• What is needed
The whole listing is to be given again without alteration, except that its pictures are dropped.

• Recorded information

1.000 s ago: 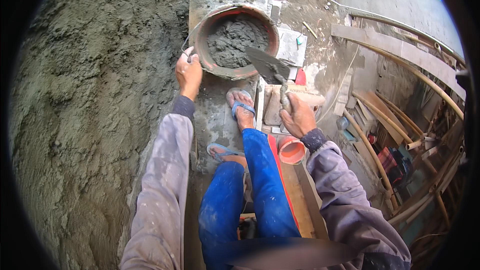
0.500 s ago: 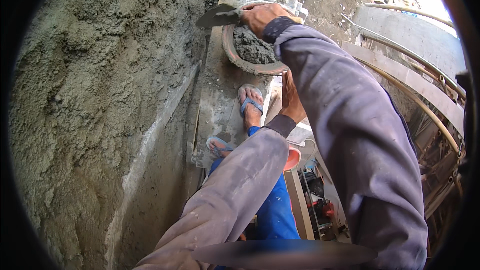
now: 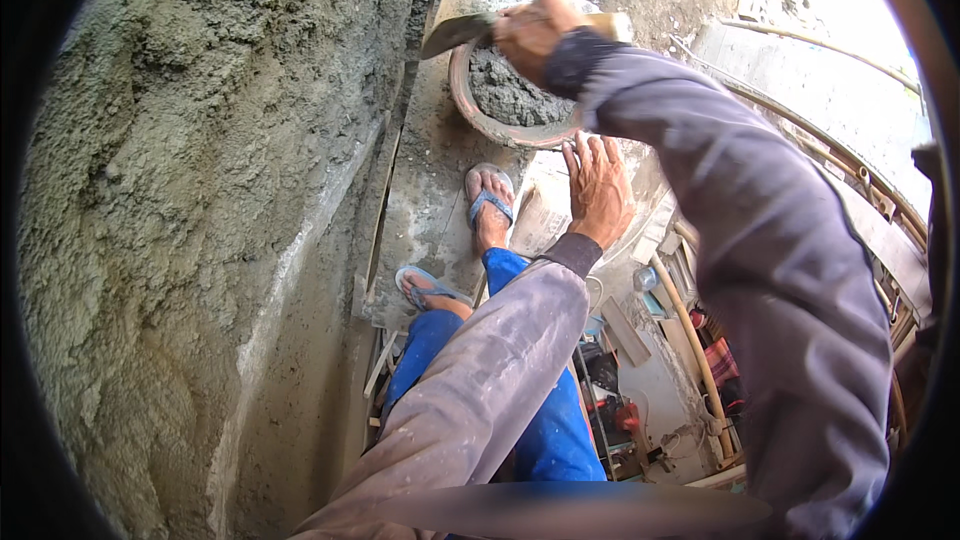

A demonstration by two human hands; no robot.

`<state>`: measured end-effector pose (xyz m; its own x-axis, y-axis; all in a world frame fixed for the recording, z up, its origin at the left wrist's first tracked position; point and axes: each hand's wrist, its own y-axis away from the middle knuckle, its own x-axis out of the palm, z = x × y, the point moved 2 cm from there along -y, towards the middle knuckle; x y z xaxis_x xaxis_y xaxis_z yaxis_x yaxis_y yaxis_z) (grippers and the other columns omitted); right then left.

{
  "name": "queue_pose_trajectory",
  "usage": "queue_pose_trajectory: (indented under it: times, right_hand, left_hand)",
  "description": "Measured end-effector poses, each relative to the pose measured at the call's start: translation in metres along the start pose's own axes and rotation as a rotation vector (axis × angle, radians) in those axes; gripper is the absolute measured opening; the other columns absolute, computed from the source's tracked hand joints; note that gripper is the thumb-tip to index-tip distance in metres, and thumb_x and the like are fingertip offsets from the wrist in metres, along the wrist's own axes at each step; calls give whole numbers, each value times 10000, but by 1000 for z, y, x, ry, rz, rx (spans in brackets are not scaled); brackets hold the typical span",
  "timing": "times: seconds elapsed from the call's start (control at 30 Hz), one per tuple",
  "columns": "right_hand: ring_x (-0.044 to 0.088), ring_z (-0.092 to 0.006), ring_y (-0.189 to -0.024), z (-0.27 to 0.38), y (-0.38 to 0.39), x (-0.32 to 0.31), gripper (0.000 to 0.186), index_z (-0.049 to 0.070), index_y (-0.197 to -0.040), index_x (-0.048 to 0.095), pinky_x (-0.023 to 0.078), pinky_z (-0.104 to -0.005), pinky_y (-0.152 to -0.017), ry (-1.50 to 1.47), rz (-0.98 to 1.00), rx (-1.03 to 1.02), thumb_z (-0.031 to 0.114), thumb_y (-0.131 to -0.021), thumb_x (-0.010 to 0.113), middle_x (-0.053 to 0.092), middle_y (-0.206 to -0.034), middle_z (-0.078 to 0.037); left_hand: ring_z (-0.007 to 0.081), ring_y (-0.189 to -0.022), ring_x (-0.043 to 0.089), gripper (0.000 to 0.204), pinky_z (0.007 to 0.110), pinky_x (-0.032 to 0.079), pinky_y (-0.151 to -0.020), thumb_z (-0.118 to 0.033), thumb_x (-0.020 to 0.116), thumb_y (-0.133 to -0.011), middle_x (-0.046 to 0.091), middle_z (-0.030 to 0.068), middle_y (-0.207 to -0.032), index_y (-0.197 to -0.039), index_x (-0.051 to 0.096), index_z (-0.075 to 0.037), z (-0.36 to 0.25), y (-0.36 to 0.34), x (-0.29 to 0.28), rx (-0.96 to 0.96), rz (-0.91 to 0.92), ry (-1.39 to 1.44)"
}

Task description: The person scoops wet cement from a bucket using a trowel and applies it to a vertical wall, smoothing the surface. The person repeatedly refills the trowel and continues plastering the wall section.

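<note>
My right hand [image 3: 540, 35] is closed around the wooden handle of a trowel [image 3: 457, 33], whose mortar-smeared metal blade points left. Below that hand sits a round, reddish-rimmed basin [image 3: 463, 100] on a board. Wet grey mortar [image 3: 510, 90] fills much of it, partly hidden by the right hand and wrist. Close by the basin's near right edge, my left hand [image 3: 602, 195] has its fingers stretched out and holds nothing. Its fingertips are at the rim; whether they touch it I cannot tell.
A rough, mortar-covered wall [image 3: 200, 170] rises along the left. My sandalled feet [image 3: 490, 202] stand on a narrow plank platform [image 3: 425, 200] beside it. Down to the right are bamboo poles [image 3: 690, 350], boards and assorted clutter at a lower level.
My left hand has turned, its fingers now plainly spread out near the basin's rim. The right hand with the trowel has shifted slightly right and up, baring more of the wooden handle.
</note>
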<state>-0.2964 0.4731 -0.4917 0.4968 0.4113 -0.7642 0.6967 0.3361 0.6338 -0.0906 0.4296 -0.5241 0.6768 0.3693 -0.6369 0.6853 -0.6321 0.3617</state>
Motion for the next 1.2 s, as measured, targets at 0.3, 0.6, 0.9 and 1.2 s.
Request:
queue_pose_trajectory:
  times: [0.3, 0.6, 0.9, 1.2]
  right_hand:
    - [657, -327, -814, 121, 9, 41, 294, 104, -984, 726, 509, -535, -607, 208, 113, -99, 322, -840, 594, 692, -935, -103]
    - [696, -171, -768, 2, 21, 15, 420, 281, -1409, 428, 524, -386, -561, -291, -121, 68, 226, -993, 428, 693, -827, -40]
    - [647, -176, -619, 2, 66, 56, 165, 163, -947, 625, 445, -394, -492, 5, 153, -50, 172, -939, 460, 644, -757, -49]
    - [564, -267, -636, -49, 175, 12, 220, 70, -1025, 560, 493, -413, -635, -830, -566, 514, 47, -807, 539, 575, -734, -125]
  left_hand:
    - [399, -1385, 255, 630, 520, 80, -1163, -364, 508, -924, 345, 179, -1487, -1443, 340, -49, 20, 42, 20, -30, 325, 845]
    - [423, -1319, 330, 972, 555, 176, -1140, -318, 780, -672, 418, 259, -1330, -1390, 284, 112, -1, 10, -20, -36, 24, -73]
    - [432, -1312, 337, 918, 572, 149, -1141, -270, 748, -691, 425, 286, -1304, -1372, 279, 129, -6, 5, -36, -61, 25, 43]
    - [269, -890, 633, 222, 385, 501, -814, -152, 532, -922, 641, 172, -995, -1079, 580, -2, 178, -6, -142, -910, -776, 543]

• Answer to this exercise
1.000 s ago: 
0.500 s ago: 
now: 

A demonstration by two human hands; no robot.

`<state>`: measured end-effector pose (xyz m; its own x-axis, y-axis; all in a world frame fixed for the recording, z up, its origin at the left wrist's first tracked position; point and axes: each hand's wrist, its own y-axis away from the middle knuckle, its own x-axis out of the palm, z = x × y, the point moved 2 cm from there along -y, towards the middle knuckle; x y z xaxis_x xaxis_y xaxis_z yaxis_x yaxis_y yaxis_z) (grippers and the other columns omitted); right then left.

{
  "name": "queue_pose_trajectory",
  "usage": "queue_pose_trajectory: (indented under it: times, right_hand, left_hand)",
  "description": "Measured end-effector poses, each relative to the pose measured at the call's start: translation in metres along the start pose's own axes and rotation as a rotation vector (axis × angle, radians) in those axes; gripper is the absolute measured opening; the other columns absolute, computed from the source's tracked hand joints; note that gripper is the thumb-tip to index-tip distance in metres, and thumb_x and the like are fingertip offsets from the wrist in metres, along the wrist's own axes at each step; calls give whole numbers, each value times 10000, but by 1000 for z, y, x, ry, rz, rx (spans in brackets are not scaled); brackets hold the typical span",
  "timing": "times: seconds elapsed from the call's start (control at 30 Hz), one per tuple",
  "columns": "right_hand: ring_x (-0.044 to 0.088), ring_z (-0.092 to 0.006), ring_y (-0.189 to -0.024), z (-0.27 to 0.38), y (-0.38 to 0.39), x (-0.32 to 0.31), gripper (0.000 to 0.186), index_z (-0.049 to 0.070), index_y (-0.197 to -0.040), index_x (-0.048 to 0.095), pinky_x (-0.023 to 0.078), pinky_z (-0.104 to -0.005), pinky_y (-0.152 to -0.017), ry (-1.50 to 1.47), rz (-0.98 to 1.00), rx (-1.03 to 1.02), thumb_z (-0.031 to 0.114), thumb_y (-0.131 to -0.021), thumb_x (-0.010 to 0.113), middle_x (-0.053 to 0.092), middle_y (-0.206 to -0.034), middle_z (-0.078 to 0.037); left_hand: ring_z (-0.007 to 0.081), ring_y (-0.189 to -0.022), ring_x (-0.043 to 0.089), gripper (0.000 to 0.204), pinky_z (0.007 to 0.110), pinky_x (-0.032 to 0.079), pinky_y (-0.151 to -0.020), thumb_z (-0.118 to 0.033), thumb_x (-0.020 to 0.116), thumb_y (-0.133 to -0.011), middle_x (-0.046 to 0.091), middle_z (-0.030 to 0.068), middle_y (-0.207 to -0.032), index_y (-0.197 to -0.039), index_x (-0.051 to 0.096), index_z (-0.075 to 0.037), z (-0.36 to 0.25), y (-0.36 to 0.34), x (-0.29 to 0.28), rx (-0.96 to 0.96), rz (-0.91 to 0.92), ry (-1.39 to 1.44)"
}

Task description: The person scoops wet cement from a bucket using a trowel and applies it to a vertical wall, smoothing the surface. The person repeatedly refills the trowel and continues plastering the wall section.

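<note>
My right hand [image 3: 540, 35] is closed around the wooden handle of a trowel [image 3: 457, 33], whose mortar-smeared metal blade points left. Below that hand sits a round, reddish-rimmed basin [image 3: 463, 100] on a board. Wet grey mortar [image 3: 510, 90] fills much of it, partly hidden by the right hand and wrist. Close by the basin's near right edge, my left hand [image 3: 602, 195] has its fingers stretched out and holds nothing. Its fingertips are at the rim; whether they touch it I cannot tell.
A rough, mortar-covered wall [image 3: 200, 170] rises along the left. My sandalled feet [image 3: 490, 202] stand on a narrow plank platform [image 3: 425, 200] beside it. Down to the right are bamboo poles [image 3: 690, 350], boards and assorted clutter at a lower level.
My left hand has turned, its fingers now plainly spread out near the basin's rim. The right hand with the trowel has shifted slightly right and up, baring more of the wooden handle.
</note>
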<state>-0.2964 0.4731 -0.4917 0.4968 0.4113 -0.7642 0.6967 0.3361 0.6338 -0.0906 0.4296 -0.5241 0.6768 0.3693 -0.6369 0.6853 -0.6321 0.3617</state>
Motion for the next 1.2 s, as measured, targets at 0.3, 0.6, 0.9 and 1.2 s.
Request:
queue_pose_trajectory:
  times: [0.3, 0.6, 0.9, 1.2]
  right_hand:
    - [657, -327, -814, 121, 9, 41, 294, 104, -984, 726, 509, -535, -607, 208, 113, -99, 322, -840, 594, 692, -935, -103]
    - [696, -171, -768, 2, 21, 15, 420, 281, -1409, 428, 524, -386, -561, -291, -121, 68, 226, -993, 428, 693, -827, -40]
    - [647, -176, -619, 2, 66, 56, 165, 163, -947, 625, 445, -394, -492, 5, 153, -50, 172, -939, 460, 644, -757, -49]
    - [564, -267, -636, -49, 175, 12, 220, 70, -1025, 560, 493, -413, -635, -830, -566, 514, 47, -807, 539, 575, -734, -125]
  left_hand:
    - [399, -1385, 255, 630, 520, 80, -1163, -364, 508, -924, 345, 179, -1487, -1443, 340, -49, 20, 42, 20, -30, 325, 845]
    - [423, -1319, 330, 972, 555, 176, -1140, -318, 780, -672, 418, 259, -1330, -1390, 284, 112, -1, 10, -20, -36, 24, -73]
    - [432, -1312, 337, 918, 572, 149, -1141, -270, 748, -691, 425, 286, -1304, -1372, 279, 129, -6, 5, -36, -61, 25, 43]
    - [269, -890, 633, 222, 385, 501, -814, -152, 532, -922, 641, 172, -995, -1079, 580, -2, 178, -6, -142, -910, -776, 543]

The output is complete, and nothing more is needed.